Goal of the exercise » Transcribe every record exactly.

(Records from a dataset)
---+---
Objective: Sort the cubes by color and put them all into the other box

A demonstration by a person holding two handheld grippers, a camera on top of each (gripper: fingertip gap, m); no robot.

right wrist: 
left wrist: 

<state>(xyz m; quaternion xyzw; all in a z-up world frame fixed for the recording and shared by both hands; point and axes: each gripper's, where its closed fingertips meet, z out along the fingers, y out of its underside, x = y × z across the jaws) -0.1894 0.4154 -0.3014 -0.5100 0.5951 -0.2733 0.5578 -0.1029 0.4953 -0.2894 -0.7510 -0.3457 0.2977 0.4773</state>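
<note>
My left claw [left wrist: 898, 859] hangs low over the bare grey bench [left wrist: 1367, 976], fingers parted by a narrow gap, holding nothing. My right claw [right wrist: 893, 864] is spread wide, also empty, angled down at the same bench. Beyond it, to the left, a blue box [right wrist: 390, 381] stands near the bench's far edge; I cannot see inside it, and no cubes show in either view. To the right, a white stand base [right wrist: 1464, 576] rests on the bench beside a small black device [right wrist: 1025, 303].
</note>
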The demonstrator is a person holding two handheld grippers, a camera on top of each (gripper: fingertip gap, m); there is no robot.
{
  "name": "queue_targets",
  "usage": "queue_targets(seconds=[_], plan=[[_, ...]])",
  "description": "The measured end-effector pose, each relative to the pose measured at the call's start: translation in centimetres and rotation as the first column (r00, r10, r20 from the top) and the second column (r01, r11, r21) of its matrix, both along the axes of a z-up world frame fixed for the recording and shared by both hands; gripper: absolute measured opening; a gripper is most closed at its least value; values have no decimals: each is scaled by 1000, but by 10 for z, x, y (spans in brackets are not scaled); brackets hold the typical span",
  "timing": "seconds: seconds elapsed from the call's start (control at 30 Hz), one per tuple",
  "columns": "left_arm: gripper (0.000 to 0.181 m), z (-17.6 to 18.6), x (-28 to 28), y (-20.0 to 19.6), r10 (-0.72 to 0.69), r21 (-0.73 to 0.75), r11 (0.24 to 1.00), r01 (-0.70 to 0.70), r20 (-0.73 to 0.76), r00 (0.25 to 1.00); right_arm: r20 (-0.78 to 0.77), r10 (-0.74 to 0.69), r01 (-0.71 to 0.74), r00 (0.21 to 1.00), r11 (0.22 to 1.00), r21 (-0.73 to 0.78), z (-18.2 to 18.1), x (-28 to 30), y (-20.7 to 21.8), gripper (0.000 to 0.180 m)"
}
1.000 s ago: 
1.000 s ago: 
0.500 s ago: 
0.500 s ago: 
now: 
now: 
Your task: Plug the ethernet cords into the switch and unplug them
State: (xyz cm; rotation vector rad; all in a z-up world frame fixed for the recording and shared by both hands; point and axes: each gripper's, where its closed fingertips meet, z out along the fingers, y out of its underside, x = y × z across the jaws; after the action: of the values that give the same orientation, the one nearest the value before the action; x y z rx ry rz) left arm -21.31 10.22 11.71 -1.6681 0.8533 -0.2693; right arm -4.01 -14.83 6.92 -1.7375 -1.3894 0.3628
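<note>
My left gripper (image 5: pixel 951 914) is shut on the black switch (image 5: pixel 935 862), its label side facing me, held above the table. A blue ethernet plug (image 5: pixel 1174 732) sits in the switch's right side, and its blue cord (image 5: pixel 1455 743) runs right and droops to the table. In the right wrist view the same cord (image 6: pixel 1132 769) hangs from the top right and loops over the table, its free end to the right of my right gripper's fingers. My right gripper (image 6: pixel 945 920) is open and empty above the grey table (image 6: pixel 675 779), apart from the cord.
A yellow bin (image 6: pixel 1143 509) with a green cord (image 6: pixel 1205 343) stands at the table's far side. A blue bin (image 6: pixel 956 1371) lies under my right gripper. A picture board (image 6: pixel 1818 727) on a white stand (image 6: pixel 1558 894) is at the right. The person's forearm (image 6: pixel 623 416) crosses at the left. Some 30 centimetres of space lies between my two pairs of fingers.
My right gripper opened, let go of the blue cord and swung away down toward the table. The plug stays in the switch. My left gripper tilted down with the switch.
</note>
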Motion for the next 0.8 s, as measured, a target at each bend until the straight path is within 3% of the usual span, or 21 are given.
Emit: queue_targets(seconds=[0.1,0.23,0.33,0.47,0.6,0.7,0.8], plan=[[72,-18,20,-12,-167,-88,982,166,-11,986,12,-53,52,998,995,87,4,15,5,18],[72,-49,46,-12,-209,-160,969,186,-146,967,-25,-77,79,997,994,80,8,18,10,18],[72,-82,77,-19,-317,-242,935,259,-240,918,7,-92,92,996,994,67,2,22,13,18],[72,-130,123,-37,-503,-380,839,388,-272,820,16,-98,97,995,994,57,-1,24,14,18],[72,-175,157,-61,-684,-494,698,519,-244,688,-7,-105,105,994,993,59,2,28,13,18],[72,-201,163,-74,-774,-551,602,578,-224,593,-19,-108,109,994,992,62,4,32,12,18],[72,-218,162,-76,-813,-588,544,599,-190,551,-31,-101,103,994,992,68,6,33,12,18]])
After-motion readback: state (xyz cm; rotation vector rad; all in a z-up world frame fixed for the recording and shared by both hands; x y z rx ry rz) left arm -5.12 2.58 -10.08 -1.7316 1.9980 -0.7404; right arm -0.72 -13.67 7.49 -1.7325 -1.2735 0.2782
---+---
Finished exercise »
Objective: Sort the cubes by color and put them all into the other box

A demonstration by a person holding two handheld grippers, a camera on top of each (gripper: fingertip gap, m); no robot.

right wrist: 
left wrist: 

<state>(xyz m; quaternion xyzw; all in a z-up world frame fixed for the recording and shared by both hands; point and axes: each gripper's, where its closed fingertips meet, z out along the fingers, y out of its underside, x = y × z across the jaws) -0.1894 0.4154 -0.3014 -0.5100 0.5951 -0.2733 0.5578 -0.1029 0.4953 -0.2894 -0.7510 -0.3457 0.2977 0.4773</state>
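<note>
My left claw [left wrist: 898, 859] hangs low over the bare grey bench [left wrist: 1367, 976], fingers parted by a narrow gap, holding nothing. My right claw [right wrist: 893, 864] is spread wide, also empty, angled down at the same bench. Beyond it, to the left, a blue box [right wrist: 390, 381] stands near the bench's far edge; I cannot see inside it, and no cubes show in either view. To the right, a white stand base [right wrist: 1464, 576] rests on the bench beside a small black device [right wrist: 1025, 303].
</note>
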The demonstrator is a person holding two handheld grippers, a camera on top of each (gripper: fingertip gap, m); there is no robot.
{
  "name": "queue_targets",
  "usage": "queue_targets(seconds=[_], plan=[[_, ...]])",
  "description": "The measured end-effector pose, each relative to the pose measured at the call's start: translation in centimetres and rotation as the first column (r00, r10, r20 from the top) and the second column (r01, r11, r21) of its matrix, both along the axes of a z-up world frame fixed for the recording and shared by both hands; gripper: absolute measured opening; a gripper is most closed at its least value; values have no decimals: each is scaled by 1000, but by 10 for z, x, y (spans in brackets are not scaled); brackets hold the typical span",
  "timing": "seconds: seconds elapsed from the call's start (control at 30 Hz), one per tuple",
  "columns": "left_arm: gripper (0.000 to 0.181 m), z (-17.6 to 18.6), x (-28 to 28), y (-20.0 to 19.6), r10 (-0.72 to 0.69), r21 (-0.73 to 0.75), r11 (0.24 to 1.00), r01 (-0.70 to 0.70), r20 (-0.73 to 0.76), r00 (0.25 to 1.00); right_arm: r20 (-0.78 to 0.77), r10 (-0.74 to 0.69), r01 (-0.71 to 0.74), r00 (0.21 to 1.00), r11 (0.22 to 1.00), r21 (-0.73 to 0.78), z (-18.2 to 18.1), x (-28 to 30), y (-20.7 to 21.8), gripper (0.000 to 0.180 m)"
}
1.000 s ago: 
1.000 s ago: 
0.500 s ago: 
0.500 s ago: 
now: 
now: 
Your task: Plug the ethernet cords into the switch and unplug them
State: (xyz cm; rotation vector rad; all in a z-up world frame fixed for the recording and shared by both hands; point and axes: each gripper's, where its closed fingertips meet, z out along the fingers, y out of its underside, x = y × z across the jaws; after the action: of the values that give the same orientation, the one nearest the value before the action; x y z rx ry rz) left arm -21.31 10.22 11.71 -1.6681 0.8533 -0.2693; right arm -4.01 -14.83 6.92 -1.7375 -1.3894 0.3628
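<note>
My left gripper (image 5: pixel 951 914) is shut on the black switch (image 5: pixel 935 862), its label side facing me, held above the table. A blue ethernet plug (image 5: pixel 1174 732) sits in the switch's right side, and its blue cord (image 5: pixel 1455 743) runs right and droops to the table. In the right wrist view the same cord (image 6: pixel 1132 769) hangs from the top right and loops over the table, its free end to the right of my right gripper's fingers. My right gripper (image 6: pixel 945 920) is open and empty above the grey table (image 6: pixel 675 779), apart from the cord.
A yellow bin (image 6: pixel 1143 509) with a green cord (image 6: pixel 1205 343) stands at the table's far side. A blue bin (image 6: pixel 956 1371) lies under my right gripper. A picture board (image 6: pixel 1818 727) on a white stand (image 6: pixel 1558 894) is at the right. The person's forearm (image 6: pixel 623 416) crosses at the left. Some 30 centimetres of space lies between my two pairs of fingers.
My right gripper opened, let go of the blue cord and swung away down toward the table. The plug stays in the switch. My left gripper tilted down with the switch.
</note>
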Motion for the next 0.8 s, as measured, a target at each bend until the straight path is within 3% of the usual span, or 21 are given.
Emit: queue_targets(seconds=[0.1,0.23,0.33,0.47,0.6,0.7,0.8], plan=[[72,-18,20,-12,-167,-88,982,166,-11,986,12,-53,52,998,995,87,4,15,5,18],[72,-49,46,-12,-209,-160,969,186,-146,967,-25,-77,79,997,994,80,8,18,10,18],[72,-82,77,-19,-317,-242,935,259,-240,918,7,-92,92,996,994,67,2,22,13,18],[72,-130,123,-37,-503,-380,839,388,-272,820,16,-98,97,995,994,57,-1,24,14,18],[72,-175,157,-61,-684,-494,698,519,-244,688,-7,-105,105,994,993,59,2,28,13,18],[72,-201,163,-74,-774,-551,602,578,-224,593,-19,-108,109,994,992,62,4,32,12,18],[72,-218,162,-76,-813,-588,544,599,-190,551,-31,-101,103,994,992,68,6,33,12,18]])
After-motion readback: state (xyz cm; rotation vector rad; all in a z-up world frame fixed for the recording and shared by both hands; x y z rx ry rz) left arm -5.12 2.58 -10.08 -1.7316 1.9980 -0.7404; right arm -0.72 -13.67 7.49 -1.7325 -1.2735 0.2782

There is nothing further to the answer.